Stored items from a collection
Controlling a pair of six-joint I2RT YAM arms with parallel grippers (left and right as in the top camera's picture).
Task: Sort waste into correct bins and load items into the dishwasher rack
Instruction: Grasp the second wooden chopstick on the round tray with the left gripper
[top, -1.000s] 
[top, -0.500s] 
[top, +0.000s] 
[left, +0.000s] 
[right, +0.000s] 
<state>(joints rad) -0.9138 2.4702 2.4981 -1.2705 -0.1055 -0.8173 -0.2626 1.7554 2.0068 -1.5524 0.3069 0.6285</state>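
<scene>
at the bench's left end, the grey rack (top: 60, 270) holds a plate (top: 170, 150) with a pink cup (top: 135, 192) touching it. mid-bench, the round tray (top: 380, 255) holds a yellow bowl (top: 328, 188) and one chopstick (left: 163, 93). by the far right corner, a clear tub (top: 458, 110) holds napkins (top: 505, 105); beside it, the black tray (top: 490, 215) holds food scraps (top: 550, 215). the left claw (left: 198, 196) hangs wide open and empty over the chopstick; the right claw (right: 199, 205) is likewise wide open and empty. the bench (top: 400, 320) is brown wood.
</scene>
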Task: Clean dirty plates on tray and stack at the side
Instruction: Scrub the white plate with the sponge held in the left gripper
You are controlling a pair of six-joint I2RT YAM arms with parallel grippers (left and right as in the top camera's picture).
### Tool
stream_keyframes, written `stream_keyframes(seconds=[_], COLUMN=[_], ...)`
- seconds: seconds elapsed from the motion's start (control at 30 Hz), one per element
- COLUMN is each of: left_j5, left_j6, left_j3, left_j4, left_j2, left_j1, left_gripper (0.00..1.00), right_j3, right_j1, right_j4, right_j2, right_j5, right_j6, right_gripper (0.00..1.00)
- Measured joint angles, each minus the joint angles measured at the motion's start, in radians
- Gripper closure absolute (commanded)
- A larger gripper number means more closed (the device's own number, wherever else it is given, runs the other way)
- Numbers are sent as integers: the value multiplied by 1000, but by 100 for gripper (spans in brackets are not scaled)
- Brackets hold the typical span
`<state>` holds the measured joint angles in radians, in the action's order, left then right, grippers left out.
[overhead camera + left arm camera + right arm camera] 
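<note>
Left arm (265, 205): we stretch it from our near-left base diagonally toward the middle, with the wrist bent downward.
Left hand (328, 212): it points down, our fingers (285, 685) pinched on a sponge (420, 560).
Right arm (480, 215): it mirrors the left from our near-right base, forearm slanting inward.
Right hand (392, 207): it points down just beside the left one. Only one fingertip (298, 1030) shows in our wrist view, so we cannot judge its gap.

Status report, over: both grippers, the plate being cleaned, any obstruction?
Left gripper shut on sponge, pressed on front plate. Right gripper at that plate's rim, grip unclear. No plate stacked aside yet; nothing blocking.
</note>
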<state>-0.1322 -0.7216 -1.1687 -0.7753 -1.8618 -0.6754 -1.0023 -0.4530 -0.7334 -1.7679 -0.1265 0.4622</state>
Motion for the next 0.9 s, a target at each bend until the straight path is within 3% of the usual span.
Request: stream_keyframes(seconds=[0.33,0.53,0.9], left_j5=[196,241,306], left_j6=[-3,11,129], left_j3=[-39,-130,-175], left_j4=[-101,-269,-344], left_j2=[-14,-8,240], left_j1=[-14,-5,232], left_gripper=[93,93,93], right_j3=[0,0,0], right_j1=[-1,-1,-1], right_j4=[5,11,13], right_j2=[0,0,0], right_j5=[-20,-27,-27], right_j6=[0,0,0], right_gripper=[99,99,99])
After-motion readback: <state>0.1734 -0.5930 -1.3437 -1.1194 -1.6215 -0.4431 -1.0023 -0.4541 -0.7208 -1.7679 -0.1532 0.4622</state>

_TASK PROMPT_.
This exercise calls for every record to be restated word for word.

_RESPONSE BELOW_.
Controlling a pair of six-joint I2RT YAM arms with parallel grippers (left and right as in the top camera's picture).
Task: Sort waste into correct bins and load items into the dishwasher rack
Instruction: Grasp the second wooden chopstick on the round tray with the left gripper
[top, -1.000s] 
[top, -0.500s] 
[top, +0.000s] 
[left, +0.000s] 
[right, +0.000s] 
<state>(joints rad) -0.9138 2.4702 2.4981 -1.2705 -0.1055 -0.8173 -0.2626 1.7554 2.0068 -1.5524 0.3069 0.6285</state>
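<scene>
at the bench's left end, the grey rack (top: 60, 270) holds a plate (top: 170, 150) with a pink cup (top: 135, 192) touching it. mid-bench, the round tray (top: 380, 255) holds a yellow bowl (top: 328, 188) and one chopstick (left: 163, 93). by the far right corner, a clear tub (top: 458, 110) holds napkins (top: 505, 105); beside it, the black tray (top: 490, 215) holds food scraps (top: 550, 215). the left claw (left: 198, 196) hangs wide open and empty over the chopstick; the right claw (right: 199, 205) is likewise wide open and empty. the bench (top: 400, 320) is brown wood.
</scene>
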Task: Clean dirty plates on tray and stack at the side
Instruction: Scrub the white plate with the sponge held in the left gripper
You are controlling a pair of six-joint I2RT YAM arms with parallel grippers (left and right as in the top camera's picture).
### Tool
stream_keyframes, written `stream_keyframes(seconds=[_], COLUMN=[_], ...)`
- seconds: seconds elapsed from the motion's start (control at 30 Hz), one per element
- COLUMN is each of: left_j5, left_j6, left_j3, left_j4, left_j2, left_j1, left_gripper (0.00..1.00), right_j3, right_j1, right_j4, right_j2, right_j5, right_j6, right_gripper (0.00..1.00)
- Measured joint angles, each minus the joint angles measured at the motion's start, in radians
- Gripper closure absolute (commanded)
- A larger gripper number means more closed (the device's own number, wherever else it is given, runs the other way)
- Numbers are sent as integers: the value multiplied by 1000, but by 100 for gripper (spans in brackets are not scaled)
- Brackets hold the typical span
`<state>` holds the measured joint angles in radians, in the action's order, left then right, grippers left out.
[overhead camera + left arm camera + right arm camera] 
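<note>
Left arm (265, 205): we stretch it from our near-left base diagonally toward the middle, with the wrist bent downward.
Left hand (328, 212): it points down, our fingers (285, 685) pinched on a sponge (420, 560).
Right arm (480, 215): it mirrors the left from our near-right base, forearm slanting inward.
Right hand (392, 207): it points down just beside the left one. Only one fingertip (298, 1030) shows in our wrist view, so we cannot judge its gap.

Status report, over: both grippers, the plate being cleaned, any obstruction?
Left gripper shut on sponge, pressed on front plate. Right gripper at that plate's rim, grip unclear. No plate stacked aside yet; nothing blocking.
</note>
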<state>-0.1322 -0.7216 -1.1687 -0.7753 -1.8618 -0.6754 -1.0023 -0.4530 -0.7334 -1.7679 -0.1265 0.4622</state>
Motion for the next 0.9 s, a target at each bend until the straight path is within 3% of the usual span.
Request: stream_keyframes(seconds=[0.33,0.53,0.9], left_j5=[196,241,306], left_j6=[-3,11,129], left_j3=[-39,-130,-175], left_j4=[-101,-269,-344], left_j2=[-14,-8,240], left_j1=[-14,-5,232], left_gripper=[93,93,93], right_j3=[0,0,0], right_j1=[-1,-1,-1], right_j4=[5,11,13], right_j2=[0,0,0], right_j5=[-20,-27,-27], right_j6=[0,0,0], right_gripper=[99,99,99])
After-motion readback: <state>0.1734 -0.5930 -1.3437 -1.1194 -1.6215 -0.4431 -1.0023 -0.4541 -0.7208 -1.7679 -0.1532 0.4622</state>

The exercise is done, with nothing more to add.